== Exercise ==
Please report, as a single number, how many lines in the entries include the string "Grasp".

== Entries supplied ==
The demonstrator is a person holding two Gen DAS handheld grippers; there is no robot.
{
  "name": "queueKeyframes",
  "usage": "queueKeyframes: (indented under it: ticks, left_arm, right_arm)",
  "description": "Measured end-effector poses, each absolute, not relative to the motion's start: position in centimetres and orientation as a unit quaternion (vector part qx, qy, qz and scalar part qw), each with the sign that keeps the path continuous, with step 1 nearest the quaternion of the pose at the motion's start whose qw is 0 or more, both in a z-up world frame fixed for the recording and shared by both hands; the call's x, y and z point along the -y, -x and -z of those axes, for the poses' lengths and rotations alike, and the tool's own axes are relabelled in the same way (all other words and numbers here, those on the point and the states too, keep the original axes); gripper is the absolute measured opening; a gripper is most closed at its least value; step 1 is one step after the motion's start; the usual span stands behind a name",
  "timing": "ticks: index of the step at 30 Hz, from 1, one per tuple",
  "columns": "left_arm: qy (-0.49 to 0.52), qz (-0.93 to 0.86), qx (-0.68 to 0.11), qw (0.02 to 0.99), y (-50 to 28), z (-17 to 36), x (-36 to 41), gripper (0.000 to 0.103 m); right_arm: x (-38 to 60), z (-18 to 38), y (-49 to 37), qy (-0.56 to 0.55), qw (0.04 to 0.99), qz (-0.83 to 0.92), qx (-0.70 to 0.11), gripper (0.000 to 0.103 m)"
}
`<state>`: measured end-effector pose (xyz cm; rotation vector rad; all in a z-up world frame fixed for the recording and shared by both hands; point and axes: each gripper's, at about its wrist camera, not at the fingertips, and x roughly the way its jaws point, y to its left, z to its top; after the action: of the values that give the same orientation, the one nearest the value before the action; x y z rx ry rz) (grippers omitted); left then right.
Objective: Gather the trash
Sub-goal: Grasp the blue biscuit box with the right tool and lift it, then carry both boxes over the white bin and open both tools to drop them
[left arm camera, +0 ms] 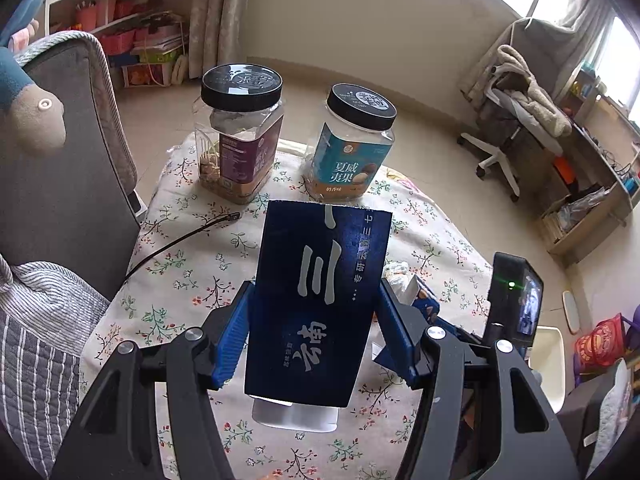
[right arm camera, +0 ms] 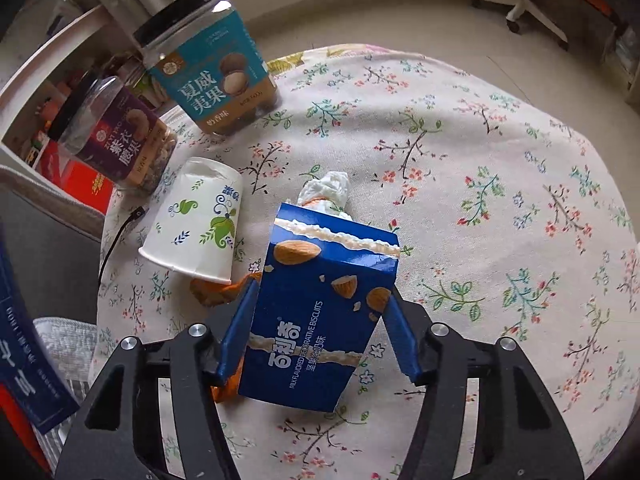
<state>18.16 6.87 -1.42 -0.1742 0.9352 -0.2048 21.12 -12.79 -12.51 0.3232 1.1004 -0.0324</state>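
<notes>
Two grippers hold things over the table: our left gripper hugs the dark blue bag, our right gripper squeezes the biscuit box, so we lift it gently.

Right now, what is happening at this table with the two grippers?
A person is clearing trash from a table with a flowered cloth. The left gripper holds a dark blue bag above the table. The right gripper has its fingers around a blue biscuit box stuffed with crumpled tissue. A paper cup lies on its side beside the box, with orange peel next to it. Two jars stand at the back.
</notes>
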Motion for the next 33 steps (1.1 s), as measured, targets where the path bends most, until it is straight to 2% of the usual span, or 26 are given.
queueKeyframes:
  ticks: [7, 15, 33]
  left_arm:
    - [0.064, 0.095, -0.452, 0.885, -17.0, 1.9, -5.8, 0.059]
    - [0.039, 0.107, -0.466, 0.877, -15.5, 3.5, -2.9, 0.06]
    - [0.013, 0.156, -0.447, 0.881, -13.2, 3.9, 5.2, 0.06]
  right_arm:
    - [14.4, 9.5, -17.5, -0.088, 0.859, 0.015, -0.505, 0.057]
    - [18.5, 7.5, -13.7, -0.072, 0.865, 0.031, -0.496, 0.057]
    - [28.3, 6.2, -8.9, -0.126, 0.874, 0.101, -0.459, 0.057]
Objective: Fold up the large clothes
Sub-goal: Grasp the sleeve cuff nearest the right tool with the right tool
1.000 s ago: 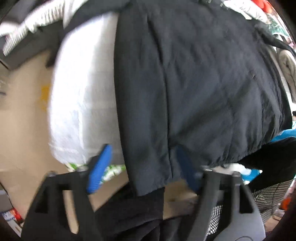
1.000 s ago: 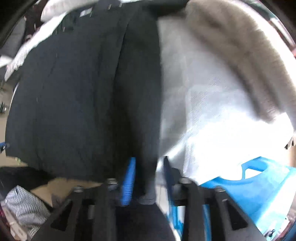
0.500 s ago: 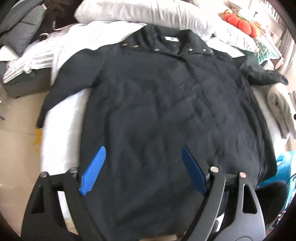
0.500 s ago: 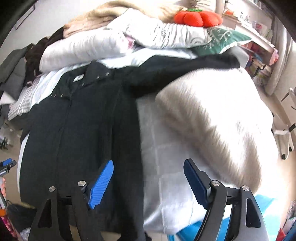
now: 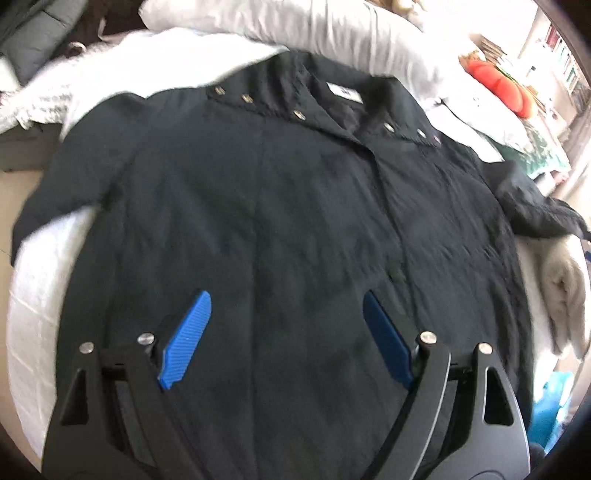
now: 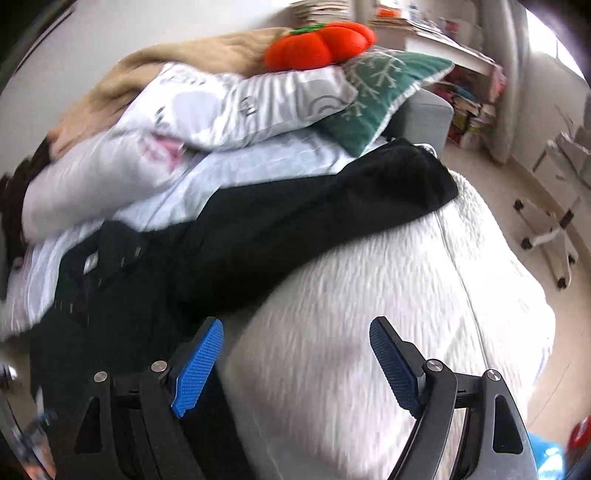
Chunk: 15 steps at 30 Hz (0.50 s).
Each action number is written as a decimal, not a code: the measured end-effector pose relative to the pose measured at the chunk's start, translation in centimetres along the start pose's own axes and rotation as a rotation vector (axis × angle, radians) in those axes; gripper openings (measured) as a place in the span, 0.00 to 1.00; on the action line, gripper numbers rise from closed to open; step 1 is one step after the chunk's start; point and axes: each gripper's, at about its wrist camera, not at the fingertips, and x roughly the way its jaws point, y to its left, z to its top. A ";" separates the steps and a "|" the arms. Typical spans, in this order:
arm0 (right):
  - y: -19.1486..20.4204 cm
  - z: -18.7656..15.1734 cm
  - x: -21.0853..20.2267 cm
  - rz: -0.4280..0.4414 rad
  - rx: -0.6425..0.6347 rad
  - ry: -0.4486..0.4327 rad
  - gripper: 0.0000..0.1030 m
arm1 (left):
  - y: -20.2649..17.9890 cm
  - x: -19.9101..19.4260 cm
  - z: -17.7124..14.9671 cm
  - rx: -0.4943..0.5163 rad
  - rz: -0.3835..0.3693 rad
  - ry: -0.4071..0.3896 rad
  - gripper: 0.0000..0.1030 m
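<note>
- Here, in the left wrist view, the black jacket (image 5: 280, 229) lies spread face up across the white bedspread (image 5: 40, 280), collar and label toward the pillows (image 5: 295, 26), hem toward the camera.
- The left gripper (image 5: 284, 332) hangs above the lower front of the jacket with its jaws wide apart and nothing between the blue pads (image 5: 186, 339); no cloth is pinched.
- The jacket's sleeve (image 5: 62, 192) on the left of this view runs off toward the bed edge, so a careless pull on the body could, I judge, drag it over the side and undo the flat lay.
- A grab in the middle of the front panel would likely take only the top layer, and the fold would bunch rather than crease cleanly.
- The beige blanket (image 5: 565, 288) sits just beside the jacket's far edge on the right; a wide fold that way could catch it.
- Next, in the right wrist view, the right gripper (image 6: 295, 354) also stands wide and empty, over the white textured blanket (image 6: 388, 295), beside the jacket rather than over it.
- The other sleeve (image 6: 332, 206) stretches out over that blanket toward the green cushion (image 6: 380, 96), with the orange pumpkin cushion (image 6: 319, 44) behind.
- If these jaws close where they hover, they may nip blanket together with the sleeve, and lifting would haul bedding along.
- The view is blurred, so the sleeve's cuff edge is hard to place; a misjudged pinch there could miss the cloth altogether.
</note>
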 end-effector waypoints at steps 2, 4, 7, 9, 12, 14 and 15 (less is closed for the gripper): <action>-0.6 1.8 1.3 0.000 0.051 -0.018 0.81 | 0.6 0.7 0.4 -0.014 0.026 -0.008 0.82; -1.2 3.1 2.2 -0.002 0.100 -0.030 0.81 | 1.2 1.5 0.6 -0.043 0.028 0.013 0.82; -2.7 4.9 3.8 0.001 0.196 -0.054 0.81 | 1.8 2.2 0.7 -0.072 0.014 0.039 0.82; -3.4 5.6 4.3 0.000 0.249 -0.073 0.81 | 2.0 2.5 0.7 -0.075 0.022 0.043 0.82; -4.1 6.5 4.8 -0.002 0.292 -0.102 0.52 | 2.2 2.6 0.9 -0.075 0.024 0.040 0.82; -4.4 6.9 4.7 -0.019 0.318 -0.108 0.12 | 2.4 2.4 1.0 -0.084 0.024 0.033 0.82; -4.5 7.1 4.5 -0.017 0.330 -0.111 0.11 | 2.5 2.4 1.1 -0.089 0.023 0.030 0.82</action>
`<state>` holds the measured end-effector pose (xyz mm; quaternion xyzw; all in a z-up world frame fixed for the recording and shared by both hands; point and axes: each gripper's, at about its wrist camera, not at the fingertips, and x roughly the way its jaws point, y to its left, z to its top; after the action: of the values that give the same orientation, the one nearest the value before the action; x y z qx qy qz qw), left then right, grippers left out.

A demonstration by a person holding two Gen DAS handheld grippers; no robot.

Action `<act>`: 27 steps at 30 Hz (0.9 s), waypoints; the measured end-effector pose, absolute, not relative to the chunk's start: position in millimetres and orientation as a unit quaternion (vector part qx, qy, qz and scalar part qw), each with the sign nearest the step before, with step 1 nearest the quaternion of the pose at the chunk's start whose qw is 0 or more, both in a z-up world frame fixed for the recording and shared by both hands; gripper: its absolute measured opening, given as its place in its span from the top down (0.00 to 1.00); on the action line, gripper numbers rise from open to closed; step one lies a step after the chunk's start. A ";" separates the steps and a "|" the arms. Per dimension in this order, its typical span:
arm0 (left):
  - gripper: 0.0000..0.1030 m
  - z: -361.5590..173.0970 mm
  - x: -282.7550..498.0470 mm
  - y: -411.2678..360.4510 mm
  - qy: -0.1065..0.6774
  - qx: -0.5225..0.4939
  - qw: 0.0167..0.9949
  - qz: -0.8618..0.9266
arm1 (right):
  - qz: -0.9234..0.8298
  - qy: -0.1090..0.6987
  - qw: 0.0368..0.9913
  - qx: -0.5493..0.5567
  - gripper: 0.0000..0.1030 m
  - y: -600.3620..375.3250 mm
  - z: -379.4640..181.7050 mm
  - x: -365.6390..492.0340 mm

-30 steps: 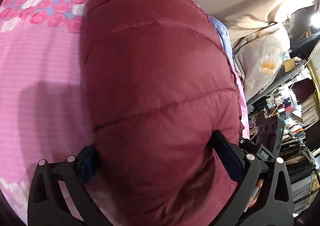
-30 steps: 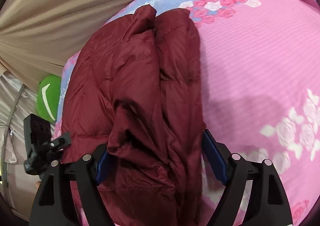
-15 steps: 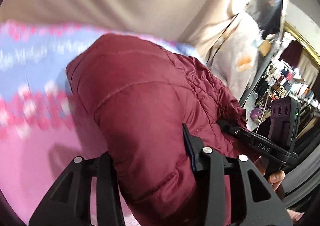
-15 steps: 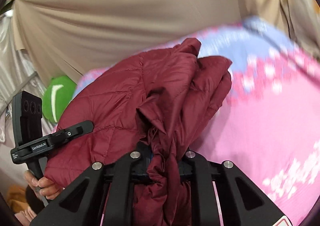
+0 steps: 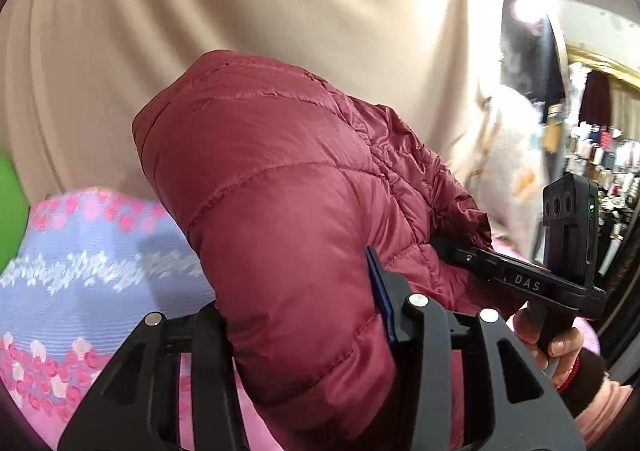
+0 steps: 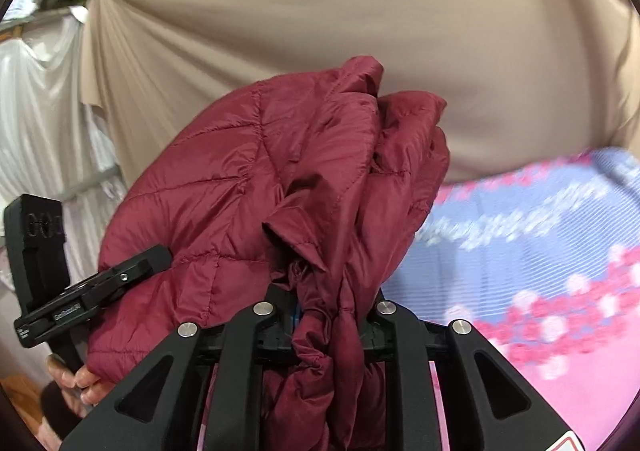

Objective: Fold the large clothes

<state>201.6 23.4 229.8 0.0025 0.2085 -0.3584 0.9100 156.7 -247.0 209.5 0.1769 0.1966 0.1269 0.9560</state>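
A folded maroon quilted jacket [image 5: 280,191] is lifted off the pink and blue floral bed sheet [image 5: 80,271]. My left gripper [image 5: 300,311] is shut on one end of the thick bundle. My right gripper [image 6: 332,303] is shut on the bunched edge at the other end of the jacket [image 6: 280,179]. Each gripper shows in the other's view, the right one [image 5: 520,283] on the right and the left one [image 6: 80,295] on the left, both gripped by a hand. The jacket's underside is hidden.
A beige curtain [image 6: 360,11] hangs behind the bed. The sheet [image 6: 540,271] lies below to the right. A green object [image 5: 10,207] sits at the bed's far side. Cluttered shelves [image 5: 600,155] and a pale blanket [image 5: 516,155] stand to the right.
Both grippers closed on the jacket's ends and lifted it up off the sheet. The views tilted from looking down at the bed to facing the curtain.
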 end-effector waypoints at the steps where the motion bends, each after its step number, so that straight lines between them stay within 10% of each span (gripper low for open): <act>1: 0.59 220.1 215.7 27.8 0.220 0.004 0.910 -0.351 | 0.126 0.211 0.953 0.179 0.82 -240.6 197.7 172.2; 6: 0.57 123.6 299.8 31.6 0.326 -0.014 0.894 -0.309 | 0.104 0.328 0.920 0.190 0.80 -208.8 106.3 253.8; 8: 0.46 84.7 319.0 45.2 0.362 -0.027 0.884 -0.295 | 0.082 0.364 0.908 0.190 0.54 -206.5 71.8 268.4; 13: 0.39 91.0 298.0 75.5 0.360 -0.035 0.882 -0.300 | 0.071 0.360 0.909 0.196 0.50 -227.8 81.6 243.8; 23: 0.41 111.6 207.0 39.5 0.341 0.068 0.899 -0.266 | 0.075 0.347 0.933 0.058 0.97 -152.0 120.4 201.0; 27: 0.41 86.0 196.0 32.0 0.336 0.141 0.902 -0.232 | 0.048 0.392 0.917 0.056 1.00 -161.7 84.4 209.5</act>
<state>196.0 32.0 86.0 0.1413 0.3363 -0.2319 0.9017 209.5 -161.7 84.4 0.0565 0.3924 0.0481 0.9168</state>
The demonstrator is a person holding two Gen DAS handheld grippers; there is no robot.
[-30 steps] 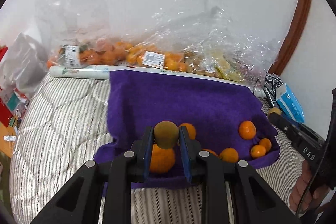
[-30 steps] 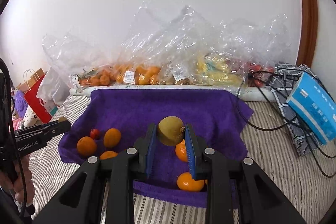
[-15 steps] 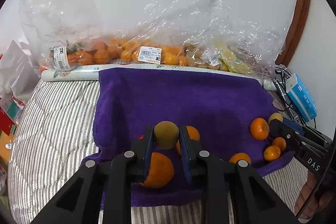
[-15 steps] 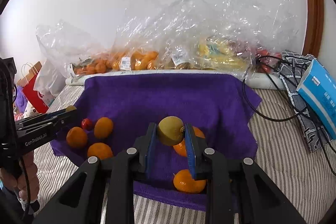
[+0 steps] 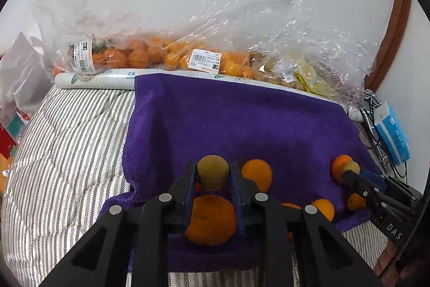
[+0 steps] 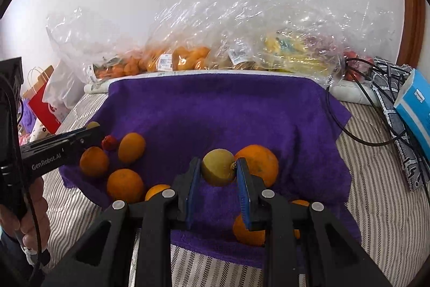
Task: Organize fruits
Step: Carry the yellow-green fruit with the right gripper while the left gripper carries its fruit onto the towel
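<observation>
The right tool (image 6: 218, 170) carries "DAS" in white on its black body where it shows in the left wrist view, and the left tool (image 5: 212, 172) carries "GenRobot.AI" in the right wrist view. White barcode price labels (image 5: 205, 60) stick to the clear plastic bags of oranges (image 5: 139, 55) piled against the wall; their print is too small to read, as is the green writing on the white roll (image 5: 99, 77) lying in front of the bags. A blue box (image 6: 415, 109) at the right has markings that cannot be made out. The left tool points steeply down over the near edge of the purple towel (image 5: 242, 120) spread on the striped bed cover (image 5: 67, 152), its blue pads clamped on a brownish-green round fruit (image 5: 213, 172), with a large orange (image 5: 211, 219) lying on the towel just below it. The right tool, also angled downward, grips a yellow-green round fruit (image 6: 218, 170) between its pads, close beside another large orange (image 6: 259, 163). A hand (image 6: 29, 211) wraps the left tool's handle at the lower left of the right wrist view. Loose oranges (image 6: 125, 184) and one small red fruit (image 6: 109, 142) lie on the towel's near left corner.
</observation>
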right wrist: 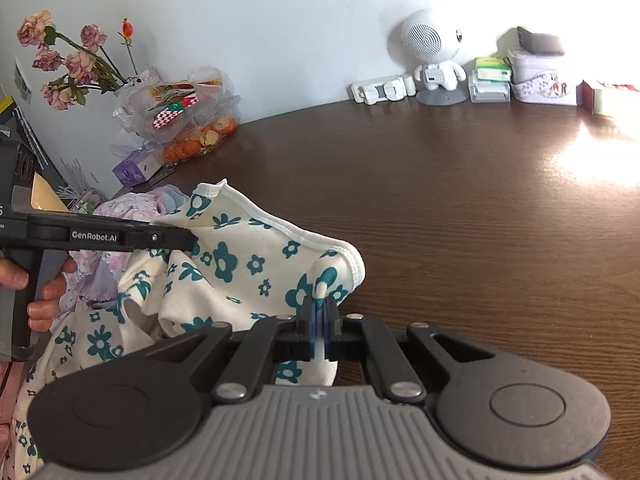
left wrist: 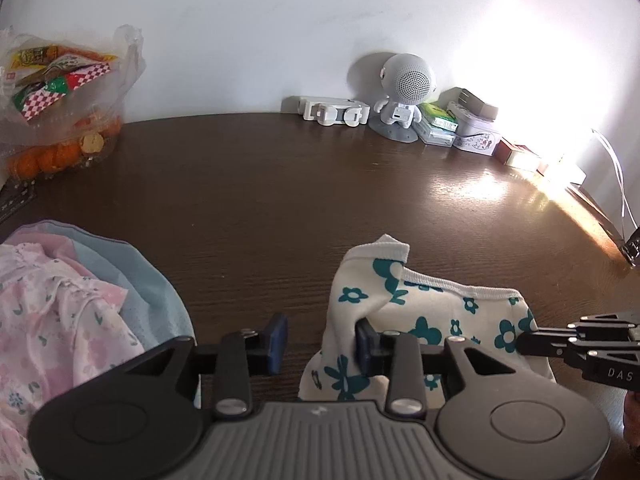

== Exercise result ==
2